Even as the New South Wales government prepares to protest against the carbon tax people took to the streets in a weekend rally to support the tax. The carbon tax is seen as a price for pollution and the people want it to be implemented even as the mining industry screams that it will result in loss of twenty thousand plus jobs.
As per Professor Bruce Chapman the impact of the carbon tax on jobs in the mining industry will be so small that it will be invisible. The professor who is the president of the Economics Society of Australia and director of policy at the Australian National University's Crawford school of government, clarified the situation in a report entitled How Many Jobs is 23,510 Really?
As per Professor Chapman’s report 36% of people in mining are inflows that have arrived that year and about 26% are outflows, who will not be there the following year. In numbers about 370,000 people get a job and about 365,000 people lose a job in the mining industry every year. This is the natural attrition in the mining industry.
Once the carbon tax is implemented about 5 people per 10,000 will additionally lose jobs.
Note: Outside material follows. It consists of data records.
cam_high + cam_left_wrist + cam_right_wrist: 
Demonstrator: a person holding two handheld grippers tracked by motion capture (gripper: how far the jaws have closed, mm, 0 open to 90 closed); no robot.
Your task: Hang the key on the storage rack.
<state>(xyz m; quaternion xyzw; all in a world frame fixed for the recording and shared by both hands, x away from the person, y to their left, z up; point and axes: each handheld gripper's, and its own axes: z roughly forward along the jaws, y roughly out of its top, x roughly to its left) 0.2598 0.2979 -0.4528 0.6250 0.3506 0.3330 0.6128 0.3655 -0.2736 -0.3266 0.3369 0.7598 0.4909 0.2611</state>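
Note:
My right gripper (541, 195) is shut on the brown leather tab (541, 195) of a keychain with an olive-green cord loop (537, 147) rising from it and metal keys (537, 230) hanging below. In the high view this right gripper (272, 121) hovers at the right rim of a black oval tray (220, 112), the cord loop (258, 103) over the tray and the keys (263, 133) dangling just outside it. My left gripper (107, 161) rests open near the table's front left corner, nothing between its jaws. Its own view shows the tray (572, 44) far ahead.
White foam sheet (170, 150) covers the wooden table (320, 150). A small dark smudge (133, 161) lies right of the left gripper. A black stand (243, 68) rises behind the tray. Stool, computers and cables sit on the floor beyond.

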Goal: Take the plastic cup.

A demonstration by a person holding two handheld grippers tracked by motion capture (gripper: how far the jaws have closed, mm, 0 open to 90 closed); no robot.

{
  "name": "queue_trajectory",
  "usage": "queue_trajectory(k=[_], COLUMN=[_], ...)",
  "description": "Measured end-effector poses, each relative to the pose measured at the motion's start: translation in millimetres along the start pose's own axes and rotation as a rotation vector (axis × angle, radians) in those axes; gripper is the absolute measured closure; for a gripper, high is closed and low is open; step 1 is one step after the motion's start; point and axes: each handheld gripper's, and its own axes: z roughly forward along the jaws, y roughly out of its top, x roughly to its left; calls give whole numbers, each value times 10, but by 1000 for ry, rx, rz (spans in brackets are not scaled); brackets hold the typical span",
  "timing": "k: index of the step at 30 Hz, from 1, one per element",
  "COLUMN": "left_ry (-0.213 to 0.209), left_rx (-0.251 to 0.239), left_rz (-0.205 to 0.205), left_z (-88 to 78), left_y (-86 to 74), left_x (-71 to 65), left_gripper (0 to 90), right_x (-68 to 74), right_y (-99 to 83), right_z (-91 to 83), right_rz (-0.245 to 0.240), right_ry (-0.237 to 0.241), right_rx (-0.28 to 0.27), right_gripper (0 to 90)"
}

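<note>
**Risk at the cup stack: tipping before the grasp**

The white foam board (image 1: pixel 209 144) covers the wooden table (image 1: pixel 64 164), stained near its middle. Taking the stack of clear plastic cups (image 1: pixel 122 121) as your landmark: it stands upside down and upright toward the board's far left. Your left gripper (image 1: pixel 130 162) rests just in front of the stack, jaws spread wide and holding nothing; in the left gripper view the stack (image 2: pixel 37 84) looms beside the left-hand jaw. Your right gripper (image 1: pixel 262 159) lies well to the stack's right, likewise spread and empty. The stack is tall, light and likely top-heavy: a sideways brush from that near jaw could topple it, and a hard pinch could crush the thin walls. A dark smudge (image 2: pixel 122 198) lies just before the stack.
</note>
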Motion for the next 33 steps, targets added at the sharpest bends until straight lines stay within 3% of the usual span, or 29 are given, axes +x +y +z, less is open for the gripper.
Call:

The number is so trivial that it cannot be reflected effectively in a graph. He added that considering the miniscule effect the carbon price debate should have nothing to do with job loss figures.
A seven year study even showed that of the people who left the mining industry in 2001 not a single person was unemployed the following year. Everyone has had employment in all subsequent years in non mining related jobs. The report added that the misuse of big sounding jobs claims to describe very small effects is a widespread practice giving reference of the Murray-Darling Basin Plan.